• [Prompt]:
Below are the records; give again exactly the line with "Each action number", the line with "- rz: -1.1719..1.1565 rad", and each line that lies between them, and nothing besides.

*** Begin section ***

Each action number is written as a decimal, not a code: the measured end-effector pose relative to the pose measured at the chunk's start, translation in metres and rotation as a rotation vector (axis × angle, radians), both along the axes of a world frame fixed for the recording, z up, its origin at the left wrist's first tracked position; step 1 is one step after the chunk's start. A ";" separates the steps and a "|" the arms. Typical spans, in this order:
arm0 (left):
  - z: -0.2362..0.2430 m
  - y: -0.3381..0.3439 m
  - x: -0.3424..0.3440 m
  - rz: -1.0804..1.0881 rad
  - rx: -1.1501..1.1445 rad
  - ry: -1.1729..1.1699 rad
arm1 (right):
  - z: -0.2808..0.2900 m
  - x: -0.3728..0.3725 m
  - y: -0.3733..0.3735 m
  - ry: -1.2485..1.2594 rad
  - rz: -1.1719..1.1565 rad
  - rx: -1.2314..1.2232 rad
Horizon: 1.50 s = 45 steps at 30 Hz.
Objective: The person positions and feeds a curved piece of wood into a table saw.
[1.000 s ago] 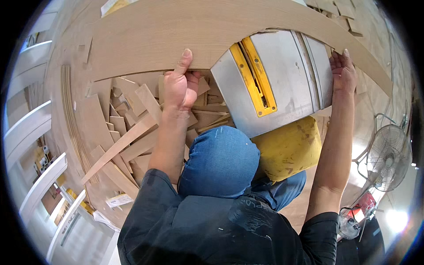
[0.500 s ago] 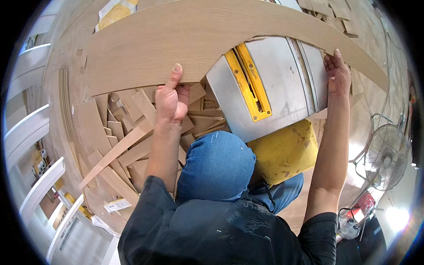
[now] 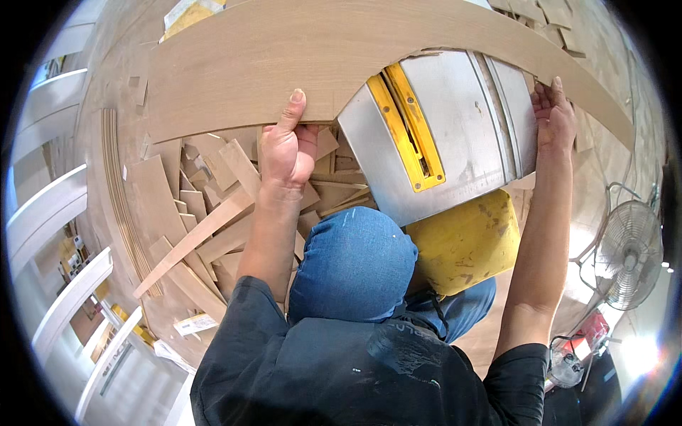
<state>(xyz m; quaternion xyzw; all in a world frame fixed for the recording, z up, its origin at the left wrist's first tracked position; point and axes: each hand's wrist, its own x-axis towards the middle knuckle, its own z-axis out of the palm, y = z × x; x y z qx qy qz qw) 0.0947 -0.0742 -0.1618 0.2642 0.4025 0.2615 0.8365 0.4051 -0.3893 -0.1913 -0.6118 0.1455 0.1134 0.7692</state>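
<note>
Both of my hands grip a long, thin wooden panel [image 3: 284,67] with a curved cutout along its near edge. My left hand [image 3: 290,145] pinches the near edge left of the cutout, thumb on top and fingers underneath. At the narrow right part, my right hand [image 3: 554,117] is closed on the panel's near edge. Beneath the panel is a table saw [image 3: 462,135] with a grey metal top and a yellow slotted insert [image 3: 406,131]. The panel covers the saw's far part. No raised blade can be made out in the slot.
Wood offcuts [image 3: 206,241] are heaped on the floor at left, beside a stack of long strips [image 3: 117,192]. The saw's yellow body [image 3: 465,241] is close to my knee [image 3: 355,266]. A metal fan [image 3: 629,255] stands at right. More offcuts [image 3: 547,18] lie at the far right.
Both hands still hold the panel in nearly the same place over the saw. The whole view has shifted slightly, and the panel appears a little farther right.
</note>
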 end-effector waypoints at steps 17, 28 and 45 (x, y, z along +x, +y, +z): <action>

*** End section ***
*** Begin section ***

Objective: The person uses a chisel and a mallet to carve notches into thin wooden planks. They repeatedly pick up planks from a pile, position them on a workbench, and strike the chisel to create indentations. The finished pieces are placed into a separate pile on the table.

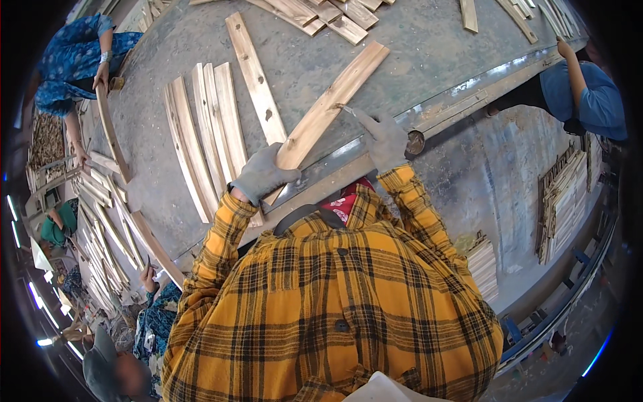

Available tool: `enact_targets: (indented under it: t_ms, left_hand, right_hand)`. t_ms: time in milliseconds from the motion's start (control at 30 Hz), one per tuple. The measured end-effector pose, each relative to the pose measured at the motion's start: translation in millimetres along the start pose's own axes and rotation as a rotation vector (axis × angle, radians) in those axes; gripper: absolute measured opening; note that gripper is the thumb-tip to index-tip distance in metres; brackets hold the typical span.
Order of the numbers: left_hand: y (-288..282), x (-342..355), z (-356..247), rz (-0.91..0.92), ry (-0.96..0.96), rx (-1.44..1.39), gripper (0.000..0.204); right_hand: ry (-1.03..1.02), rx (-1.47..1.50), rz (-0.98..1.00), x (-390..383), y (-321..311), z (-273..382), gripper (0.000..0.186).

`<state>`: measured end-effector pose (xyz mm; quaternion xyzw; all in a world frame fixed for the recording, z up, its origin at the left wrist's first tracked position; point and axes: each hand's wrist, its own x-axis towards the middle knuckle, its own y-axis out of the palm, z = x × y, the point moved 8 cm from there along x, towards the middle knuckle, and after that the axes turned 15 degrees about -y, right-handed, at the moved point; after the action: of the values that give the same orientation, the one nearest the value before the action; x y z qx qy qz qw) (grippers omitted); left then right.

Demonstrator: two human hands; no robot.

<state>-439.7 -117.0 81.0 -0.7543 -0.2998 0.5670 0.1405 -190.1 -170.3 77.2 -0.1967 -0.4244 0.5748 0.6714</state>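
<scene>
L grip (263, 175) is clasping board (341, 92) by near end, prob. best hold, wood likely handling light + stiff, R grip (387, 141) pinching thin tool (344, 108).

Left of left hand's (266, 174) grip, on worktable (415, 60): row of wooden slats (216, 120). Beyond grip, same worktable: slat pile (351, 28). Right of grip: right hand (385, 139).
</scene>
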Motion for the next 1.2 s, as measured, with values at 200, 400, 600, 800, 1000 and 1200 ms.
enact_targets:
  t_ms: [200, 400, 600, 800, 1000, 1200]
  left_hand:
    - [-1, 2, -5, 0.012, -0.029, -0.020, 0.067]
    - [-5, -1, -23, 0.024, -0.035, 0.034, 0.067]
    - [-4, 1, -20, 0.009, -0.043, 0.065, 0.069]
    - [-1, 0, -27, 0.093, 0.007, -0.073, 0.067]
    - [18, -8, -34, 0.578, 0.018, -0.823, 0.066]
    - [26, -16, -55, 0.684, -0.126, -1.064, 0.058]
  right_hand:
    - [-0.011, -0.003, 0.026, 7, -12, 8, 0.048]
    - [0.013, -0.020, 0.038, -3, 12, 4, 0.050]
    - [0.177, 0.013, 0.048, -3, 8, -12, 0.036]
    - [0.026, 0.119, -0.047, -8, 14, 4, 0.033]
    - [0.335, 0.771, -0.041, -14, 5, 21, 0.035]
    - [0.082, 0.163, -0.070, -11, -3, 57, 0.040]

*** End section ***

• [Answer below]:
Each action number is written as a decimal, not a code: the measured end-effector pose relative to the pose measured at the chunk's start, translation in metres and rotation as a rotation vector (axis × angle, radians), both along the axes of a world frame fixed for the recording, z up, its origin at the left wrist's first tracked position; step 1 is one step after the chunk's start. A ";" separates the steps and a "|" the arms. Typical spans, in this order:
arm0 (left):
  - z: -0.2362..0.2430 m
  - y: -0.3381..0.3439 m
  - x: -0.3424..0.3440 m
  - rz: -1.0804..1.0881 rad
  - rx: -1.1501..1.1445 rad
  - ry: -1.1729..1.1699 rad
arm1 (right):
  - z: -0.2808..0.2900 m
  - x: -0.3728..0.3725 m
  - y: -0.3733..0.3735 m
  - ry: -1.2485..1.2594 rad
  - rz: -1.1719..1.1565 rad

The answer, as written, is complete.